# LELA32052 Computational Linguistics Week 3

In [1]:
import re

### Escaping special characters
We have learned about a number of character that have a special meaning in regular expressions (periods, dollar signs etc). We might sometimes want to search for these characters in strings. To do this we can "escape" the character using a backslash() as follows:


In [2]:
opening_sentence = "On an exceptionally hot evening early in July a young man came out of the garret in which he lodged in S. Place and walked slowly, as though in hesitation, towards K. bridge."
re.findall("\.",opening_sentence)

['.', '.', '.']

### re.split()
In week 1 we learned to tokenise a string using the string function split. re also has a split function. re.split() takes a regular expression as a first argument (unless you have a precompiled pattern) and a string as second argument, and split the string into tokens divided by all substrings matched by the regular expression.
Can you improve on the following tokeniser? In doing so you might need to extend your knowledge of regular expressions and employ one of the special characters included here: https://www.dataquest.io/wp-content/uploads/2019/03/python-regular-expressions-cheat-sheet.pdf


In [3]:
to_split_on_word = re.compile(" ")
opening_sentence_new = to_split_on_word.split(opening_sentence)
print(opening_sentence_new)

['On', 'an', 'exceptionally', 'hot', 'evening', 'early', 'in', 'July', 'a', 'young', 'man', 'came', 'out', 'of', 'the', 'garret', 'in', 'which', 'he', 'lodged', 'in', 'S.', 'Place', 'and', 'walked', 'slowly,', 'as', 'though', 'in', 'hesitation,', 'towards', 'K.', 'bridge.']


# Sentence Segmentation

Above we split a sentence into words. However most texts that we want to process have more than one sentence, so we also need to segment text into sentences. We will work with the first chapter of Crime and Punishment again

In [4]:
from io import RawIOBase
!wget https://www.gutenberg.org/files/2554/2554-0.txt
f = open('2554-0.txt')
raw= f.read()
chapter_one = raw[5464:23725]
chapter_one = re.sub('\n',' ',chapter_one)

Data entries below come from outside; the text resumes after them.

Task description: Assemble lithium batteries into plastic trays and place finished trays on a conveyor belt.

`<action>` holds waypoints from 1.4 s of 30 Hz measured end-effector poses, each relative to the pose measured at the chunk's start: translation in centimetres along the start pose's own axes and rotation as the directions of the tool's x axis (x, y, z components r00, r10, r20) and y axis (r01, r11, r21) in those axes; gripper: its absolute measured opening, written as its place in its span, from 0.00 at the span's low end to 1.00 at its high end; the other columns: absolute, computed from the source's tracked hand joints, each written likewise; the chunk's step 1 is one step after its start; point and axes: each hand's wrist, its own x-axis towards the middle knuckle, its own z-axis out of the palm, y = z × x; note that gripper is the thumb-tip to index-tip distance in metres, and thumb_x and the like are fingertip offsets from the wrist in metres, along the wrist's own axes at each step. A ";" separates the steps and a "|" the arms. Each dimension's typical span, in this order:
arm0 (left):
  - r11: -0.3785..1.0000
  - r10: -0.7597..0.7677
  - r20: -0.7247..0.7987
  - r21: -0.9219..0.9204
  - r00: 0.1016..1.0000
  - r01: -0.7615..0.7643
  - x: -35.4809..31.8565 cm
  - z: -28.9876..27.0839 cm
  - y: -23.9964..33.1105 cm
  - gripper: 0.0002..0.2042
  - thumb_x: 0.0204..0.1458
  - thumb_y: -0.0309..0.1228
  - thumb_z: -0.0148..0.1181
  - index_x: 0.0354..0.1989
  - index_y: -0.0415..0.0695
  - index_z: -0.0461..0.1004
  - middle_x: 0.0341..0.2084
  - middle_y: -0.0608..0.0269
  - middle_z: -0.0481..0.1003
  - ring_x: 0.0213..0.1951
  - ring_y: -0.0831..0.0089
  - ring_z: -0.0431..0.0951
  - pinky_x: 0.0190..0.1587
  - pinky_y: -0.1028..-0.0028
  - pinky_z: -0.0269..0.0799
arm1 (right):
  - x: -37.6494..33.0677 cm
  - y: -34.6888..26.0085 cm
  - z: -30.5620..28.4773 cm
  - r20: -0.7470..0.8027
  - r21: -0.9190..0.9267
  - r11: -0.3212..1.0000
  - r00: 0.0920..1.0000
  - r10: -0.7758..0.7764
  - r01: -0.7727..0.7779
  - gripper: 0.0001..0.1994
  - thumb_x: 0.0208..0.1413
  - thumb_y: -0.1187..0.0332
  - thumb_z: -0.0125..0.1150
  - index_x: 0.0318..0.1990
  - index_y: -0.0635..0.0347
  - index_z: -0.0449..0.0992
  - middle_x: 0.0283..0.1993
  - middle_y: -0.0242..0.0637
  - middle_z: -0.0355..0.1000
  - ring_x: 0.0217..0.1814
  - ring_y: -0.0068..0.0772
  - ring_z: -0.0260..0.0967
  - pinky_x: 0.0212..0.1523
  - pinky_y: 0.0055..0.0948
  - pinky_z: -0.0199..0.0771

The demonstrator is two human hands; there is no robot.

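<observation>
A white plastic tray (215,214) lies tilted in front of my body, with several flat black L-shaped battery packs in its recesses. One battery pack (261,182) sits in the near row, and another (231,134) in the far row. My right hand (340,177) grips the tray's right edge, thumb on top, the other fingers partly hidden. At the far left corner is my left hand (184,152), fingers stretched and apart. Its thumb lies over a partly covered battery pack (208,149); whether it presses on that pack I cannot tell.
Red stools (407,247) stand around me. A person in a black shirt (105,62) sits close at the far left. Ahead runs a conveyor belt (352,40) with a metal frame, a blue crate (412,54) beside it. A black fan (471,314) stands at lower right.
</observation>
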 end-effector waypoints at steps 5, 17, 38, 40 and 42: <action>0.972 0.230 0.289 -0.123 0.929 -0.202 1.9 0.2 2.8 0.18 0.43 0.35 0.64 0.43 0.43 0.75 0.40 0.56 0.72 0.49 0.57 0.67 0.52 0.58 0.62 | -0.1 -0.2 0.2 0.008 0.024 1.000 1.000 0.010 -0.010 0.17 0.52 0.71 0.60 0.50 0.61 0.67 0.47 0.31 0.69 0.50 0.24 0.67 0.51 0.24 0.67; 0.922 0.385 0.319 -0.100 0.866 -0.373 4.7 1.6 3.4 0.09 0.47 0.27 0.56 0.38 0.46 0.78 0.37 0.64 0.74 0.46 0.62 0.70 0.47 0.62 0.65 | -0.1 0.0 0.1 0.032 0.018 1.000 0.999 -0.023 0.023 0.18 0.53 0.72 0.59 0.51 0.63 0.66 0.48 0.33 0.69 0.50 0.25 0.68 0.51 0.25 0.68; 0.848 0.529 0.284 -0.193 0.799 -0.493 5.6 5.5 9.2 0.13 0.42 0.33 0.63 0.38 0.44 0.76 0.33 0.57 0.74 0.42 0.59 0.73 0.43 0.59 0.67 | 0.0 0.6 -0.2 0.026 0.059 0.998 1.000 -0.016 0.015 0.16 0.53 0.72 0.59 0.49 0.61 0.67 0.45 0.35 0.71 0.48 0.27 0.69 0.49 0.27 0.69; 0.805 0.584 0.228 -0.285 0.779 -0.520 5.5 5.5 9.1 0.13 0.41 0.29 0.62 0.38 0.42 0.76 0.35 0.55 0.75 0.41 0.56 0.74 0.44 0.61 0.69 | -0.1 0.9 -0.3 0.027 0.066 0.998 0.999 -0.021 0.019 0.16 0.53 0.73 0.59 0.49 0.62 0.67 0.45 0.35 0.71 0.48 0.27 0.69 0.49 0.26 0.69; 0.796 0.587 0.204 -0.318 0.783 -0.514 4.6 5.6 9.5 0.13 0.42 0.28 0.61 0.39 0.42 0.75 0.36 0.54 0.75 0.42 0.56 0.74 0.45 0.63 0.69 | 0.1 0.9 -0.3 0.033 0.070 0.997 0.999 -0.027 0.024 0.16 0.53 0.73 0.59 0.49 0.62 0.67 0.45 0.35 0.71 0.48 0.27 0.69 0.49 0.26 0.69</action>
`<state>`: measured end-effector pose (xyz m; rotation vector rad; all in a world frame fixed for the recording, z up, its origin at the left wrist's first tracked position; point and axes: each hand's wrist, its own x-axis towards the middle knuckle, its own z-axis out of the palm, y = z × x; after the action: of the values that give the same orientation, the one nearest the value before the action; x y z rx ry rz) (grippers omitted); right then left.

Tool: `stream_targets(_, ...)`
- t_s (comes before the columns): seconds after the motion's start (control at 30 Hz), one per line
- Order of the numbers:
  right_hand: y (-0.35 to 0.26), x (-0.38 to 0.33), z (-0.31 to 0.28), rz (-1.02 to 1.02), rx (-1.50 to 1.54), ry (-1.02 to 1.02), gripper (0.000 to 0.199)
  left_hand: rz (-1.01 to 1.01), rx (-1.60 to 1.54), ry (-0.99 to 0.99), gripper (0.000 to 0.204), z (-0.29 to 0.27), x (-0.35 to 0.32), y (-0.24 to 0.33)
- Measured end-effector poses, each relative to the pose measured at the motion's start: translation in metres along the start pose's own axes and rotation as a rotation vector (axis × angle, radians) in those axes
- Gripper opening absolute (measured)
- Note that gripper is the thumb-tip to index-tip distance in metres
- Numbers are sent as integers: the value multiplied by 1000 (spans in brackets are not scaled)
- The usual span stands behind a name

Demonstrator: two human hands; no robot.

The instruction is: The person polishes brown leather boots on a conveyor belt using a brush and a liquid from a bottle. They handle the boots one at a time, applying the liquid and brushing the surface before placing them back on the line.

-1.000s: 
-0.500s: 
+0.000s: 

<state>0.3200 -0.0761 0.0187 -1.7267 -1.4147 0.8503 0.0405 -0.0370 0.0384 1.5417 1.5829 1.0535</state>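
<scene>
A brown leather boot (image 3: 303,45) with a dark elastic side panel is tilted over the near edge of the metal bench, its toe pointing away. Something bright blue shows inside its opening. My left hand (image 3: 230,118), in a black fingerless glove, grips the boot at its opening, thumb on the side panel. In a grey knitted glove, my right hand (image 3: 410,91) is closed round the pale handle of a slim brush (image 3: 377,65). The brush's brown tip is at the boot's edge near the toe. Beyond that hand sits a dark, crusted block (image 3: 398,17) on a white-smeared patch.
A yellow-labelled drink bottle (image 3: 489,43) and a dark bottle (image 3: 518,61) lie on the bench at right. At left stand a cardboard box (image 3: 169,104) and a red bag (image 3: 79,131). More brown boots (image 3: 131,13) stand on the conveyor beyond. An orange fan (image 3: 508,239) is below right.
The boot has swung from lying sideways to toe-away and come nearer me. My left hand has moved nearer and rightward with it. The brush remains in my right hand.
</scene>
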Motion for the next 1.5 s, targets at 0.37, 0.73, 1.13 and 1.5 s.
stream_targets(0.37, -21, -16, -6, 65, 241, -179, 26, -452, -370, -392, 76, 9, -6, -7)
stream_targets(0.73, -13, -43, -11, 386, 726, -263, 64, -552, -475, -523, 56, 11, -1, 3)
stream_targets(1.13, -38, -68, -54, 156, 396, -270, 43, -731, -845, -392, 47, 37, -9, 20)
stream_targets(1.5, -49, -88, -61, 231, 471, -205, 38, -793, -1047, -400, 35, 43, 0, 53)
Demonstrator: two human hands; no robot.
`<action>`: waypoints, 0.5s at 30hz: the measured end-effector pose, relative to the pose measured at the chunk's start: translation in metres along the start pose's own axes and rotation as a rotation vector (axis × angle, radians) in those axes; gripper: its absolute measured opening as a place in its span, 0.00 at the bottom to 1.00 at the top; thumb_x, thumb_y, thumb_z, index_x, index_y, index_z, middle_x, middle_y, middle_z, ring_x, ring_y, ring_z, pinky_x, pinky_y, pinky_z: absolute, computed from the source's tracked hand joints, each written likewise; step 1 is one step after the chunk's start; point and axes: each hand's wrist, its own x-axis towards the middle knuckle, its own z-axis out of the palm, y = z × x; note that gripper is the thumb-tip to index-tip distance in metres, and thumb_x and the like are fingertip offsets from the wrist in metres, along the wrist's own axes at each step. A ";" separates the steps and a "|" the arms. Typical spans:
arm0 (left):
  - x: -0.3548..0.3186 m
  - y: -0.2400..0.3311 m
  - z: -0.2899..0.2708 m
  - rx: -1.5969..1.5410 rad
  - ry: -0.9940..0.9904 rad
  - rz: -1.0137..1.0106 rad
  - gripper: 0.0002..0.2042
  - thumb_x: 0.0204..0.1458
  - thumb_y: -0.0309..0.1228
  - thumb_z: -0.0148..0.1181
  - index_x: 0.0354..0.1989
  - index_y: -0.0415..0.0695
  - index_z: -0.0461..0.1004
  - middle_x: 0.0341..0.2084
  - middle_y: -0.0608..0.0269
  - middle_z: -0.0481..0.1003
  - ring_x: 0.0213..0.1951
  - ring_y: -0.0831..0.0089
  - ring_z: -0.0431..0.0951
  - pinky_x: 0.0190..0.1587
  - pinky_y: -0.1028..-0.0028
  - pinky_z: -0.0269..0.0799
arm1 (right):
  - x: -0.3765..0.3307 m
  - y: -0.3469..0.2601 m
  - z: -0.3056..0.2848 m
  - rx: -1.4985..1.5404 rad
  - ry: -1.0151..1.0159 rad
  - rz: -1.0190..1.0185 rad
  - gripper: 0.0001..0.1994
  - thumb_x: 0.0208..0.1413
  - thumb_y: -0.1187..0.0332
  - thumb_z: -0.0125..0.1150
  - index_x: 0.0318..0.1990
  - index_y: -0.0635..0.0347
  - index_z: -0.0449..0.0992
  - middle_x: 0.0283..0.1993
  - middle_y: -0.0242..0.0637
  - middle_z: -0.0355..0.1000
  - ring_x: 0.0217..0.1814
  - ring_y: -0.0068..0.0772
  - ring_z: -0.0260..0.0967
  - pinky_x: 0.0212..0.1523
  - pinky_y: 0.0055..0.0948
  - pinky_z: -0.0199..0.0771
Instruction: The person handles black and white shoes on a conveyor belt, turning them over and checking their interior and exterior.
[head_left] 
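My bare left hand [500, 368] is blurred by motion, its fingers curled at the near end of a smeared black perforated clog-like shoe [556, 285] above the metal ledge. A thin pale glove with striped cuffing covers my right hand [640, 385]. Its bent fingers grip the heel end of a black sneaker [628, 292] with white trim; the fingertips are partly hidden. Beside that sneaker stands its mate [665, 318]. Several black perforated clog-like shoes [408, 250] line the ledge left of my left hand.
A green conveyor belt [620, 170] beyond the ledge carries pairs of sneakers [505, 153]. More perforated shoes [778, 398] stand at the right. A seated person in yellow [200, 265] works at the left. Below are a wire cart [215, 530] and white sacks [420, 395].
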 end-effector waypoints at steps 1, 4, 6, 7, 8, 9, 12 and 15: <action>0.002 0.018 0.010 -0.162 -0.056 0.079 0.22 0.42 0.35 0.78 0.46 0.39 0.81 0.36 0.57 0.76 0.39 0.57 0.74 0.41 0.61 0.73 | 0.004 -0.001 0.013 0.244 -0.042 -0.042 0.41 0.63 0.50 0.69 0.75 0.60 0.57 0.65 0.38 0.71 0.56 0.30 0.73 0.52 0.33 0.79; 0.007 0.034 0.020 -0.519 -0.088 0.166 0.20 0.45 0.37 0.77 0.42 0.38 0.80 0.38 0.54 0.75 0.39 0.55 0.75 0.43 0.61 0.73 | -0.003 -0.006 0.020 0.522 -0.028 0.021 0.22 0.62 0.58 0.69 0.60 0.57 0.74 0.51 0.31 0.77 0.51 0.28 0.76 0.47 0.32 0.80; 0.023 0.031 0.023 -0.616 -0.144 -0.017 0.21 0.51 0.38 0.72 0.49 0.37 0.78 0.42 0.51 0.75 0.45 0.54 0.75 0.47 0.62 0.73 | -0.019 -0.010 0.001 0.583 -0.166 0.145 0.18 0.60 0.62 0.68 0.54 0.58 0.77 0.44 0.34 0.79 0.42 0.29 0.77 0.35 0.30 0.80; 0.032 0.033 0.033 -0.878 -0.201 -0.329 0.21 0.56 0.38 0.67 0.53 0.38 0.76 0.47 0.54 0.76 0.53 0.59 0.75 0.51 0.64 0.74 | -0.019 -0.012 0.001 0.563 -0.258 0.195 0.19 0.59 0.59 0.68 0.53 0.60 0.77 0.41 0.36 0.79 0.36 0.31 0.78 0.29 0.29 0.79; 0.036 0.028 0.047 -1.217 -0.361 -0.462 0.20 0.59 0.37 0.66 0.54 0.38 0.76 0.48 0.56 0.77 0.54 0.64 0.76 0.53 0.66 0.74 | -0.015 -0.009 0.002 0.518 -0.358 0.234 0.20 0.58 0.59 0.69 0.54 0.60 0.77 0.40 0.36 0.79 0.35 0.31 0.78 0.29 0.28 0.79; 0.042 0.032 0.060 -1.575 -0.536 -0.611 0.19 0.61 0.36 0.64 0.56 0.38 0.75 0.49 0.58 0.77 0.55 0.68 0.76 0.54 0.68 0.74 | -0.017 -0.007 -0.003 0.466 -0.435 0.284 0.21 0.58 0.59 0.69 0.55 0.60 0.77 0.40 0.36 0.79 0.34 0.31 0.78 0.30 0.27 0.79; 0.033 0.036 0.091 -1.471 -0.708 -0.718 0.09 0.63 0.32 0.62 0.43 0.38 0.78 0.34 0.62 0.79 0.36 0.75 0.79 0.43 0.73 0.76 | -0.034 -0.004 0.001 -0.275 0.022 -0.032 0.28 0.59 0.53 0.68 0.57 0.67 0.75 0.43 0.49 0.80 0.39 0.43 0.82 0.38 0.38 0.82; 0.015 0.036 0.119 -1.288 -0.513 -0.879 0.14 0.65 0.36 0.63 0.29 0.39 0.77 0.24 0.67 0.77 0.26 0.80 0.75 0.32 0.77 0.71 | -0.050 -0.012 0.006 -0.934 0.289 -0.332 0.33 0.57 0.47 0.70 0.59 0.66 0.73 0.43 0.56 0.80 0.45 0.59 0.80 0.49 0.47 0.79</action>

--2025-02-11 07:57:26--  https://www.gutenberg.org/files/2554/2554-0.txt
Resolving www.gutenberg.org (www.gutenberg.org)... 152.19.134.47, 2610:28:3090:3000:0:bad:cafe:47
Connecting to www.gutenberg.org (www.gutenberg.org)|152.19.134.47|:443... connected.
HTTP request sent, awaiting response... 200 OK
Length: 1159924 (1.1M) [text/plain]
Saving to: ‘2554-0.txt’


2025-02-11 07:57:26 (6.85 MB/s) - ‘2554-0.txt’ saved [1159924/1159924]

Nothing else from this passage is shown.